The Small Business Administration is closing its Business Assistance Center tomorrow. The SBA opened the assistance center in the Houston SCORE Chapter office on South Gessner in September following Hurricane Ike.

Dallas-based AT&T says Houston businesses are better-prepared by disasters than in 2007. The study says 82 per cent of Houston companies have a business continuity plan—up from 78 per cent last year. Thirty-five per cent also require vendors to have a plan in place.

A pilots union says it’s preparing to disrupt the operations of American Airlines, but will stop short of a strike if it can’t get a new contract. Union leaders declined to say exactly what they might do, other than to say they would wait until federal mediators declare negotiations at a standstill. The Associated Press reports that could take months. Officials at Fort Worth-based American say they’re “fully committed” to negotiations led by federal mediators. They blamed union leaders for the lack of progress on a new contract. The Allied Pilots Association opened negotiations by seeking raises of more than 50 per cent over several years. American responded that its labor costs are higher than other U.S. airlines, but the company has not made a counterproposal on wages, according to the union.

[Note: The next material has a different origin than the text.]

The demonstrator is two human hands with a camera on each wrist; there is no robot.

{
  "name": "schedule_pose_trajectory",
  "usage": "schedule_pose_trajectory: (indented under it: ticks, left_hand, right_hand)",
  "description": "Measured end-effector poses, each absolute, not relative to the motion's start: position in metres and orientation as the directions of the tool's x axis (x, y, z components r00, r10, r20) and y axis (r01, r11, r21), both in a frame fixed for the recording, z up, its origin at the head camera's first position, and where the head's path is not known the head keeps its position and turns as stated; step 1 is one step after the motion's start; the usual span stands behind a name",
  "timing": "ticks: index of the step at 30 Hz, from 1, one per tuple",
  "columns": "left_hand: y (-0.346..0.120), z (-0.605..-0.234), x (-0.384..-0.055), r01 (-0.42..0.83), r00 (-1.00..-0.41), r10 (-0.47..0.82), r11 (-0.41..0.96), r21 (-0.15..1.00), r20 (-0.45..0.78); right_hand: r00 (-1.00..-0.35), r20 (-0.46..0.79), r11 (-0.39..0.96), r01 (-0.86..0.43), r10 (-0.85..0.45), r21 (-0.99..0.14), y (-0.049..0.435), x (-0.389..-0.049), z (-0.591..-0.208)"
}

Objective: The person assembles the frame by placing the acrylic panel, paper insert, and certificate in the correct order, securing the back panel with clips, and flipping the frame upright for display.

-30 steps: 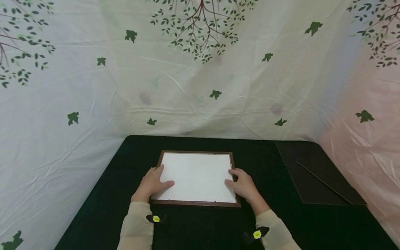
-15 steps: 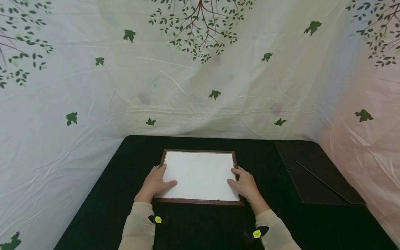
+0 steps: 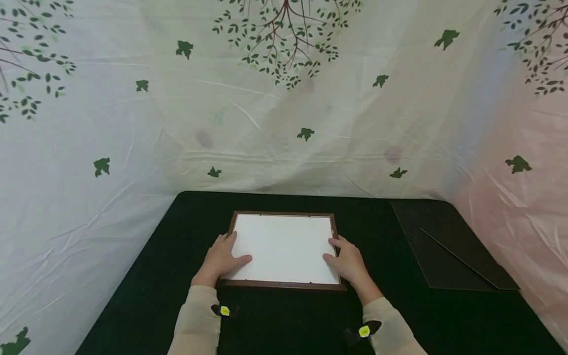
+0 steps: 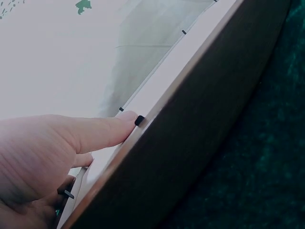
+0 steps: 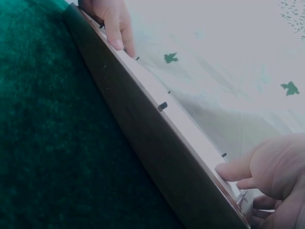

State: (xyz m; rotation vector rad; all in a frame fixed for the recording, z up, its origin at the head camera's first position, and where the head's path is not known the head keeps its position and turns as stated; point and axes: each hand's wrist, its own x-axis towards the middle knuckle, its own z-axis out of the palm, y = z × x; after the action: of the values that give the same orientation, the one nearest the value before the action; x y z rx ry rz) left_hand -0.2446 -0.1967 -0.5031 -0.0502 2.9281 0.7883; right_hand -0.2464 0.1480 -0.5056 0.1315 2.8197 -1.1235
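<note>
Spanning lengthwise from left hand (image 3: pixel 221 258) to right hand (image 3: pixel 348 261), the brown frame (image 3: pixel 284 285) is gripped at both short sides, thumbs spread on its white panel (image 3: pixel 287 246).

There are two hands (image 3: pixel 220 259), one brown frame (image 3: pixel 284 284), one white sheet (image 3: pixel 286 249), two yellow tags (image 3: pixel 225 311) and, at right, one dark panel (image 3: pixel 445 271).

Both sleeves (image 3: pixel 195 325) are plain cream. A black wrist camera (image 3: pixel 375 327) sits by each cuff (image 3: pixel 202 295) (both bear a small yellow marker (image 3: pixel 225 311)).
</note>
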Motion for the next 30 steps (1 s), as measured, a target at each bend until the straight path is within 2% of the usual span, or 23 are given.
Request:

The San Antonio Express-News announced that it’ll cut its staff by 15 per cent. It also says it’ll leave dozens of jobs unfilled as the newspaper battles the slump that has pummeled it and other daily newspapers across the country. Publisher Thomas Stephenson says wage and hiring freezes, buyouts and smaller job cuts haven’t been enough to offset the continuing revenue shortfall at the Hearst-owned newspaper. He says the paper now will eliminate 135 jobs and leave 30 open positions unfilled. Editor Robert Rivard says 75 of those positions will be eliminated from the newsroom March 20th. Stephenson says the Express-News also will make changes to its press runs, move all downtown San Antonio workers to its headquarters near the Alamo, and change its health and benefits packages to reduce costs.

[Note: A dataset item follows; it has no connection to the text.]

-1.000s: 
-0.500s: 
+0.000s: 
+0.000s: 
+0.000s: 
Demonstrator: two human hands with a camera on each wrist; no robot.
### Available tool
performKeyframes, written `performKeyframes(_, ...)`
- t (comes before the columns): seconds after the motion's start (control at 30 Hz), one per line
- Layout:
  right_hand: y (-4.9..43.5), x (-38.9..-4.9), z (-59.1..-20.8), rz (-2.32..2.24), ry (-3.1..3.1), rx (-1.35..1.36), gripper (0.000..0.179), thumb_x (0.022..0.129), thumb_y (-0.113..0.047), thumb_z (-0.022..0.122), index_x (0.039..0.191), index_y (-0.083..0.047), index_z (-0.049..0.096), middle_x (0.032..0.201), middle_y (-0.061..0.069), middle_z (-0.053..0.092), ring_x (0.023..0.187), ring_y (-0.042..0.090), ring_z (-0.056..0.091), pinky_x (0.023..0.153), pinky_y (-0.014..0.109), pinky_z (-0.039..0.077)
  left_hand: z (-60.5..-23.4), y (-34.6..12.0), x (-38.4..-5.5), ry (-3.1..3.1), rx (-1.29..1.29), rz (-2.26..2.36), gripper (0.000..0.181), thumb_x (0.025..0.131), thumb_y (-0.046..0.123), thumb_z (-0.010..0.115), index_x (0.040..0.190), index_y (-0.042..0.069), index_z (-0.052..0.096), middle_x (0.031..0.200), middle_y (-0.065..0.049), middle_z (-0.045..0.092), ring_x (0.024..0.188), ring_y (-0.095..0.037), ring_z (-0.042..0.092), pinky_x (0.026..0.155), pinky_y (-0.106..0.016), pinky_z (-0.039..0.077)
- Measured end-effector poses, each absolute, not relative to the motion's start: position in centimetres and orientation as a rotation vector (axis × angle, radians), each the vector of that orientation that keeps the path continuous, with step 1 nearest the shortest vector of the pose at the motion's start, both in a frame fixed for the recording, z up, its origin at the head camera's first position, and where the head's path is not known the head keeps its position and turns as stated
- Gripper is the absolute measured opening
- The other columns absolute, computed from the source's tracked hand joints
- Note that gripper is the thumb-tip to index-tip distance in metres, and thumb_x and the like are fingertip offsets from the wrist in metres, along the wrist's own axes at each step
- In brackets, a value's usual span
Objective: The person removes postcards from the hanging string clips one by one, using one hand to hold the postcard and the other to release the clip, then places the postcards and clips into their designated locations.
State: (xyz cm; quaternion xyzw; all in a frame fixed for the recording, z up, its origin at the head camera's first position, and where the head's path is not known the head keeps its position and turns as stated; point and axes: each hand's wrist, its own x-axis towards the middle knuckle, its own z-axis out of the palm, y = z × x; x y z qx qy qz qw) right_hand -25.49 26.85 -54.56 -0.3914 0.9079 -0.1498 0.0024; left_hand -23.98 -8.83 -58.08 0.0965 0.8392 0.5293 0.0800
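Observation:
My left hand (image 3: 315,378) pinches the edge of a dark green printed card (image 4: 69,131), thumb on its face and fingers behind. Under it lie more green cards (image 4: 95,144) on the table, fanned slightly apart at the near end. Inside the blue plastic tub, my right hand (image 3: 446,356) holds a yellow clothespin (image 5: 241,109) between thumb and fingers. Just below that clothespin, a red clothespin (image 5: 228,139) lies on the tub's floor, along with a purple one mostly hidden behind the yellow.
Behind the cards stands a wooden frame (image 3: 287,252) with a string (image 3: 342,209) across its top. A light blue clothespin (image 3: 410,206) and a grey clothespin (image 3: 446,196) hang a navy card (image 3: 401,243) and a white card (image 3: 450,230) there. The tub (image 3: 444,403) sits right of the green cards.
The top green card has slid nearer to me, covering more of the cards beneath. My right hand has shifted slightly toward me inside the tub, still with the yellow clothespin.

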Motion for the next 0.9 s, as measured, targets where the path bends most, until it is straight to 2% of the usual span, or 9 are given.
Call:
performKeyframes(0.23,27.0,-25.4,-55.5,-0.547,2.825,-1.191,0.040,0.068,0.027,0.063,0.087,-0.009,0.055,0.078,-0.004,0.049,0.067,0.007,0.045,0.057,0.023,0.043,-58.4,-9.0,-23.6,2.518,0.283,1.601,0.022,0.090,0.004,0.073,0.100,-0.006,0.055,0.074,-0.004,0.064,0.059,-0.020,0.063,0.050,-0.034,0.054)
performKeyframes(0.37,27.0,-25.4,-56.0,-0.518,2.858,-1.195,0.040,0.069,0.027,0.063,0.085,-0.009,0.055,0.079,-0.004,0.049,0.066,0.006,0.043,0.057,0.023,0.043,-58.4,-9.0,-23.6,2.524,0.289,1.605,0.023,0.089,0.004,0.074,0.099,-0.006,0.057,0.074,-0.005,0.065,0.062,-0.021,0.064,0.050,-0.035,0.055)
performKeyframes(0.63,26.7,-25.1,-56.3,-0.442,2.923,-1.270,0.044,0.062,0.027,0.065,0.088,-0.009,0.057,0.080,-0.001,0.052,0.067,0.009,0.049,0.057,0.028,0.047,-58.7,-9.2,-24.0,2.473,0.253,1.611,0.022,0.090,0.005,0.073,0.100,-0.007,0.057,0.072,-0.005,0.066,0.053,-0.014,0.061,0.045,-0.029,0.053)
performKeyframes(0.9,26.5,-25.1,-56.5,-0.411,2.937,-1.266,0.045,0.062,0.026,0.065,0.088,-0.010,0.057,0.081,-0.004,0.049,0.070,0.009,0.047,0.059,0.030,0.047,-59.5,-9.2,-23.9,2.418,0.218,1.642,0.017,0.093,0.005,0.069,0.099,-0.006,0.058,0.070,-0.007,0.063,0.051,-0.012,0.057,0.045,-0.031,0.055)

CenterPoint Energy reports a 19 per cent drop in fourth-quarter net income. Th Houston energy provider blames igher transmission costs and impacts from Hurricane Ike. CenterPoint reports net income of $87 million on revenue of $2.8 billion. That compares with $108 million on revenue of $2.6 billion for the same period in 2007.

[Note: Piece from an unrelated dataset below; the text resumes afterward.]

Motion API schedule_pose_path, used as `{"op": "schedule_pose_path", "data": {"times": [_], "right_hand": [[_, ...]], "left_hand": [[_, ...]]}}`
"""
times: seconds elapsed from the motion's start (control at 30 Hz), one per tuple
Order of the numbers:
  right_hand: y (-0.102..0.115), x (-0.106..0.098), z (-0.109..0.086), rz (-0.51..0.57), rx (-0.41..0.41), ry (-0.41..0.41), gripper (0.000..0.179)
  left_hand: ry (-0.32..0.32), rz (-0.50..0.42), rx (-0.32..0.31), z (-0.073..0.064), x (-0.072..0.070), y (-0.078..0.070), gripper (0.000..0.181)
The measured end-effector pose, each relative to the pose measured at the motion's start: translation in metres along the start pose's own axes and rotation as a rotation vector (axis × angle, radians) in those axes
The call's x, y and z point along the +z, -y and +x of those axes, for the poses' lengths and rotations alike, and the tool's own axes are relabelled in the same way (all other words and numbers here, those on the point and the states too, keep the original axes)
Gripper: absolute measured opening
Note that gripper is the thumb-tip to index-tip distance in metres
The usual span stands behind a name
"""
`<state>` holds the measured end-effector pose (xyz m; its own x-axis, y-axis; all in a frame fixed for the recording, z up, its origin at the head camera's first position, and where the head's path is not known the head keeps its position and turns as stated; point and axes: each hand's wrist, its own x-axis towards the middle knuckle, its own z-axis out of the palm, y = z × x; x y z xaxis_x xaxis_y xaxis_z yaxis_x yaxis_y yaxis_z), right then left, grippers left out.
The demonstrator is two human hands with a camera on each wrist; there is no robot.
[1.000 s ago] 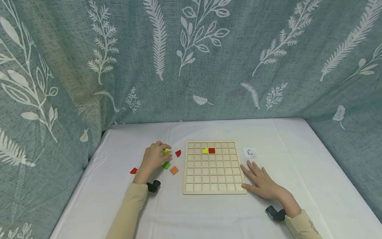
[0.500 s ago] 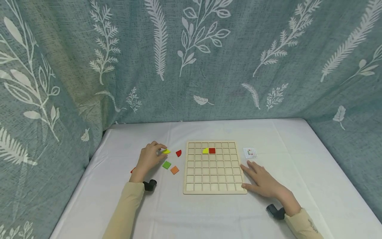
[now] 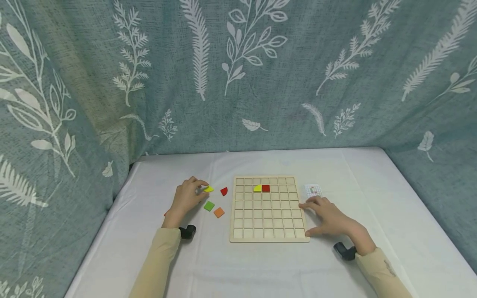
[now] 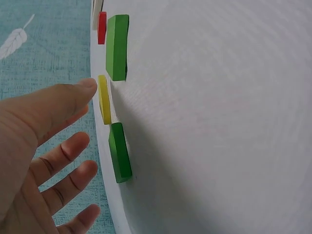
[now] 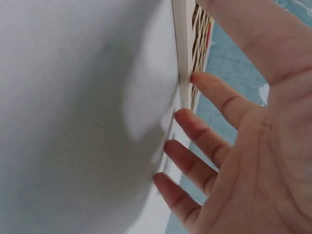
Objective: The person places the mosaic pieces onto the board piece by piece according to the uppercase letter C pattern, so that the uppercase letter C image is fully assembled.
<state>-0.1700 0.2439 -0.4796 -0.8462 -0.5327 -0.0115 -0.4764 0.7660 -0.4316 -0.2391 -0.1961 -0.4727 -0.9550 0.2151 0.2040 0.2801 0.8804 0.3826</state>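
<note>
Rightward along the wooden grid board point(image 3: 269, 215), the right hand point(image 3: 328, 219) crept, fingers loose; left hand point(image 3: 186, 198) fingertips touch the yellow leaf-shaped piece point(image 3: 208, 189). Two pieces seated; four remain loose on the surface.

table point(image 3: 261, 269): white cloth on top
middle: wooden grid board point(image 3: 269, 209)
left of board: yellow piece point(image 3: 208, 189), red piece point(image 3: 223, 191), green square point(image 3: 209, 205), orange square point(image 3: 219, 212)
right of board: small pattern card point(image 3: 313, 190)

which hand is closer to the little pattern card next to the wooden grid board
Right. The right hand lies just in front of the pattern card, fingertips almost reaching it. The left hand is across the board, by the loose yellow piece.
</note>
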Motion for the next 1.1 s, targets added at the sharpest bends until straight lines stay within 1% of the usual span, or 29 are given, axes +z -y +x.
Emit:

KBR, a former Halliburton subsidiary, says its fourth-quarter profit climbed 24 per cent, helped by strong results from most of its divisions, including its government and infrastructure and services units. Earnings increased to $88 million from $71 million a year ago. Results included a charge of 12 cents per share related to the resolution of a government investigation. Earlier this month, KBR pleaded guilty to bribing Nigerian officials to obtain contracts valued at more than $6 billion. Houston-based KBR, an engineering and construction services company, says revenue rose 42 per cent to $3.39 billion. Analysts had forecast revenue of $2.96 billion.